Mengaca pada keulamaan al-Imam al-Nawawi misalnya, maka sekalipun sudah cukup alim, para kiai pesantren tak cukup “pede” untuk menyebut diri mereka ulama. Paling jauh mereka menyebut dirinya “kiai”.
Bahkan, belakangan muncul keengganan di kalangan para kiai untuk disebut “kiai”. Sebab, bayangan mereka tentang kiai adalah Kiai Hasyim Asy’ari. Dan mereka merasa bahwa dirinya belum sealim Kiai Hasyim.
Sementara di belahan lain terutama di kota-kota besar, ada banyak orang yang disebut ulama sekalipun mereka tak sealim Kiai Hasyim apalagi al-Imam al-Ghazali. Sebab, bagi mereka, ulama adalah orang yang sudah bisa mengutip dalil walau satu dua dalil. Bahkan, tak jarang para muballigh/muballighah yang belum bisa baca al-Qur’an saja sudah dikategorikan ulama.

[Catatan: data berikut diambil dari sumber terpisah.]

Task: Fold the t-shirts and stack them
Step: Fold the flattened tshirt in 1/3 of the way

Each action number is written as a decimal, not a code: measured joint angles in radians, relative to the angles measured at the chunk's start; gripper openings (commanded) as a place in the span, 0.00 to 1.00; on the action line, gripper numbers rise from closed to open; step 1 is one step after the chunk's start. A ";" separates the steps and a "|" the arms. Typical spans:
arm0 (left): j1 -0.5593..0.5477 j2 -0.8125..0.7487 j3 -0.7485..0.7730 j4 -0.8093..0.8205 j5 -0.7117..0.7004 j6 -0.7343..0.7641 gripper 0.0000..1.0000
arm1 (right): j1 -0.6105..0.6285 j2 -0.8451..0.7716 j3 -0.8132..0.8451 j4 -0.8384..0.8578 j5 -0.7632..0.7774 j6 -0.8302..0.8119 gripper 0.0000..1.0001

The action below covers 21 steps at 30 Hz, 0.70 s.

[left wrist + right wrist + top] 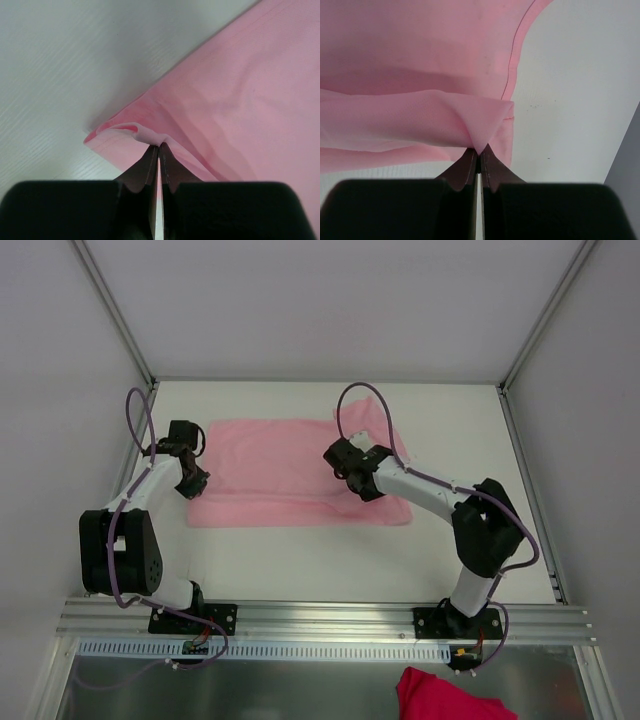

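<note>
Shirt pinched at both ends, looks mid-fold

Closest in, a red cloth sits below the rail, off the bench. Further out, the left pincer is pressed together on the shirt's left edge, and the right pincer pinches a lifted flap on its right side. I'd guess the paired grips are there to keep the fold straight. The shirt itself lies flat mid-bench.
</note>
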 measured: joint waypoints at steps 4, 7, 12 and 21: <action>0.000 0.000 0.000 0.005 -0.001 0.004 0.00 | -0.002 0.023 0.022 0.005 0.010 -0.012 0.01; 0.000 0.000 0.000 0.008 -0.001 0.015 0.00 | -0.005 0.043 0.040 0.008 0.024 -0.021 0.01; 0.000 0.000 0.000 0.017 -0.001 0.023 0.00 | -0.013 0.058 0.055 0.003 0.056 -0.033 0.01; 0.000 0.000 0.014 0.028 -0.001 0.033 0.00 | -0.043 0.081 0.110 -0.022 0.126 -0.037 0.01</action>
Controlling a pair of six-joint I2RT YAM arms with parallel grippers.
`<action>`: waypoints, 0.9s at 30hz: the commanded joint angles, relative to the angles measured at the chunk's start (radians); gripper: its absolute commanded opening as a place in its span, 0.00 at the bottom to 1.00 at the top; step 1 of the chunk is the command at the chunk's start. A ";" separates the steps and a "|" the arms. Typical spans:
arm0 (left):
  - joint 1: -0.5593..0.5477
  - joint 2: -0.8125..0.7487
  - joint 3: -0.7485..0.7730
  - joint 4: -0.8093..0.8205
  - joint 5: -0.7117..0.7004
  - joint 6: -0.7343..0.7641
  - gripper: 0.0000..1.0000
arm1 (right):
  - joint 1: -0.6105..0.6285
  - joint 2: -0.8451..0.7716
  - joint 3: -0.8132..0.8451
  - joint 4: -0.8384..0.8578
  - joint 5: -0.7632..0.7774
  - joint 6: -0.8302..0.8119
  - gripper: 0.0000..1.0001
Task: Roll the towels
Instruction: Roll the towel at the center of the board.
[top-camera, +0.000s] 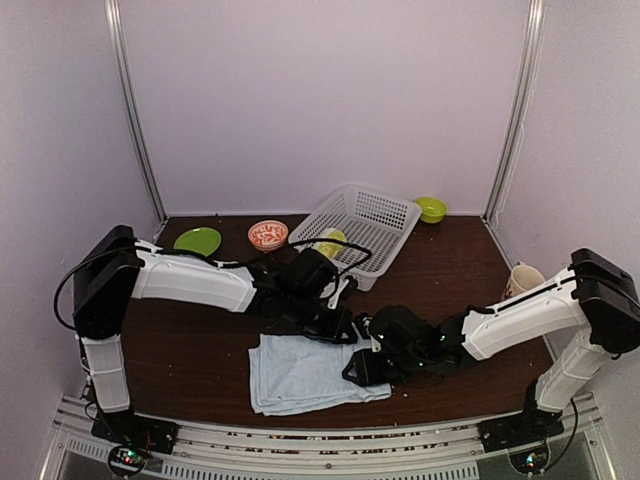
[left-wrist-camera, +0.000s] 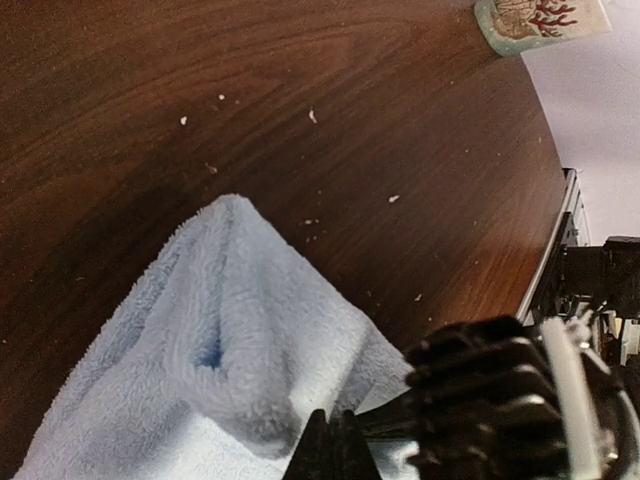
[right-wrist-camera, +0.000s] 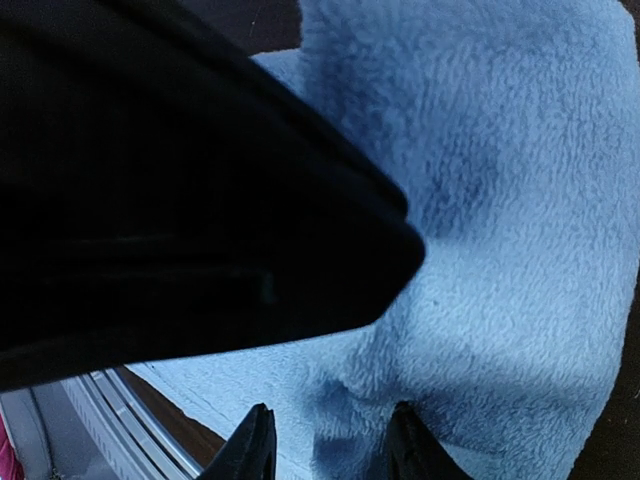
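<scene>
The pale blue terry-cloth towel (top-camera: 300, 375) lies flat, unrolled, lower centre on the dark wooden counter (top-camera: 190, 345), left claw (left-wrist-camera: 335, 445) pinched together by its peaked upper-right corner, right claw (right-wrist-camera: 330, 450) apart astride a fold; recommend both grip one edge level, so the roll runs straight.

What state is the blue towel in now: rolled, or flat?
Flat, not rolled. The blue towel lies as a layered rectangle on the table, with only one corner bunched up near the left gripper.
</scene>
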 joint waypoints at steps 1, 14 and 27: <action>0.023 0.045 0.015 0.074 0.045 -0.033 0.00 | 0.000 -0.011 -0.008 0.005 -0.010 -0.005 0.40; 0.055 0.113 -0.021 0.102 0.076 -0.068 0.00 | -0.003 -0.239 0.000 -0.231 0.045 -0.099 0.56; 0.055 0.081 -0.075 0.086 0.054 -0.040 0.00 | -0.139 -0.195 -0.225 0.161 -0.094 0.119 0.55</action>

Mengapa bisa begitu? Sejauh yang bisa dipantau, definisi ulama bagi orang kota tak seketat definisi ulama bagi para kiai pesantren di desa. Demikian longgar, maka orang yang rajin puasa senin kamis apalagi sudah istiqomah shalat dhuha sudah bisa disebut ulama walau yang bersangkutan tak cukup mengerti soal-soal keagamaan-keislaman.
Demikianlah. Cukup sederhana definisi ulama bagi orang-orang kota dan demikian ketat definisi ulama bagi para kiai pesantren di desa.